◆ TASK GOAL
The whole listing, please: repeat it exactly, with the pictures left out.

━━ INFORMATION PROVIDED

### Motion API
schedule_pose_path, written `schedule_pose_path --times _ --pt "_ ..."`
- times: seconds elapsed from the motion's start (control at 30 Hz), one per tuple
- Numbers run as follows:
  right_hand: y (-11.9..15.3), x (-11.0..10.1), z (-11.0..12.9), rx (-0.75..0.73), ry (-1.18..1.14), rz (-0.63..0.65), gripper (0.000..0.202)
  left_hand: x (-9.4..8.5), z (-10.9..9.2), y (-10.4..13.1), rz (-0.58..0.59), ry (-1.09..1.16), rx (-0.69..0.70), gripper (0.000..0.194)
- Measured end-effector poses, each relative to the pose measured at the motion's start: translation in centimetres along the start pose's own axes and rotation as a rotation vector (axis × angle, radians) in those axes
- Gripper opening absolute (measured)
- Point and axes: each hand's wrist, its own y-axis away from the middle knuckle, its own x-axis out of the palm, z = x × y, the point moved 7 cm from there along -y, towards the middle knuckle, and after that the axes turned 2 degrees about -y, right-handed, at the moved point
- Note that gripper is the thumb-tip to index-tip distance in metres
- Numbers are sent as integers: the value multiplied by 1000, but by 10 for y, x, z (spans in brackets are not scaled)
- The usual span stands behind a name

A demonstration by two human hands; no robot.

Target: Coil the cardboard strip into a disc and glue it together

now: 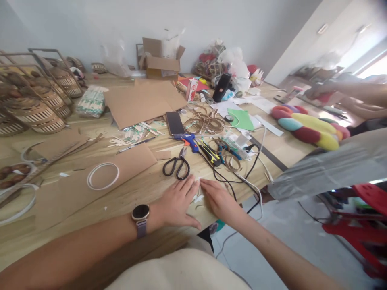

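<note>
We laid our left hand (pixel 178 201) on the counter (pixel 154 181), its grip apart, thumb spread; whether our right hand (pixel 216 197) had its grip clamped, we could not tell. Between them lay white scraps (pixel 198 198), seemingly light, flimsy, probably best pinched by an edge.

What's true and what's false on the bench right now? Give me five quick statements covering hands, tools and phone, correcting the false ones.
1. White scraps lie between the left hand and the right hand. True.
2. The right hand holds the glue gun. False: the glue gun lies on the table.
3. The scissors have red handles. False: the scissors have black ones.
4. The white ring lies on cardboard. True.
5. The phone screen is lit. False: the phone shows a dark screen.
</note>
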Motion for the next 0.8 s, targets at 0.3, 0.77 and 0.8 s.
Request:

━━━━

◆ WRITTEN ANSWER
### Motion API
schedule_pose_path, written `schedule_pose_path --times _ --pt "_ ..."`
- times: seconds elapsed from the motion's start (control at 30 Hz), one per tuple
- Numbers run as follows:
  right_hand: y (-11.9..15.3), x (-11.0..10.1), z (-11.0..12.9), rx (-0.75..0.73), ry (-1.18..1.14), rz (-0.63..0.65), gripper (0.000..0.202)
  left_hand: x (-9.4..8.5), z (-10.9..9.2), y (-10.4..13.1), rz (-0.58..0.59), ry (-1.09..1.16), rx (-0.69..0.70), gripper (0.000..0.194)
- Measured end-effector poses, each relative to the pose measured at the motion's start: translation in centimetres along the start pose's own axes and rotation as a rotation vector (axis × angle, radians) in those axes
- Gripper opening absolute (measured)
- Point and axes: each hand's wrist, its own y-axis away from the middle knuckle, its own x-axis out of the palm, z = x × y, the point moved 7 cm from there along -y, towards the middle knuckle, and after that the axes turned 2 degrees about -y, right-handed, at the moved point
- Note that gripper is the thumb-tip to index-tip distance in metres
- Numbers are sent as integers: the value multiplied by 1000, but by 10 for y, x, z (spans in brackets are not scaled)
- The usual span stands behind a name

A demonstration by two human hands; no robot.

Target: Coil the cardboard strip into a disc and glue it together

now: 

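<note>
We laid our left hand (pixel 178 201) on the counter (pixel 154 181), its grip apart, thumb spread; whether our right hand (pixel 216 197) had its grip clamped, we could not tell. Between them lay white scraps (pixel 198 198), seemingly light, flimsy, probably best pinched by an edge.

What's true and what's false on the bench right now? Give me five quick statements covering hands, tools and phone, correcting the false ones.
1. White scraps lie between the left hand and the right hand. True.
2. The right hand holds the glue gun. False: the glue gun lies on the table.
3. The scissors have red handles. False: the scissors have black ones.
4. The white ring lies on cardboard. True.
5. The phone screen is lit. False: the phone shows a dark screen.
</note>
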Motion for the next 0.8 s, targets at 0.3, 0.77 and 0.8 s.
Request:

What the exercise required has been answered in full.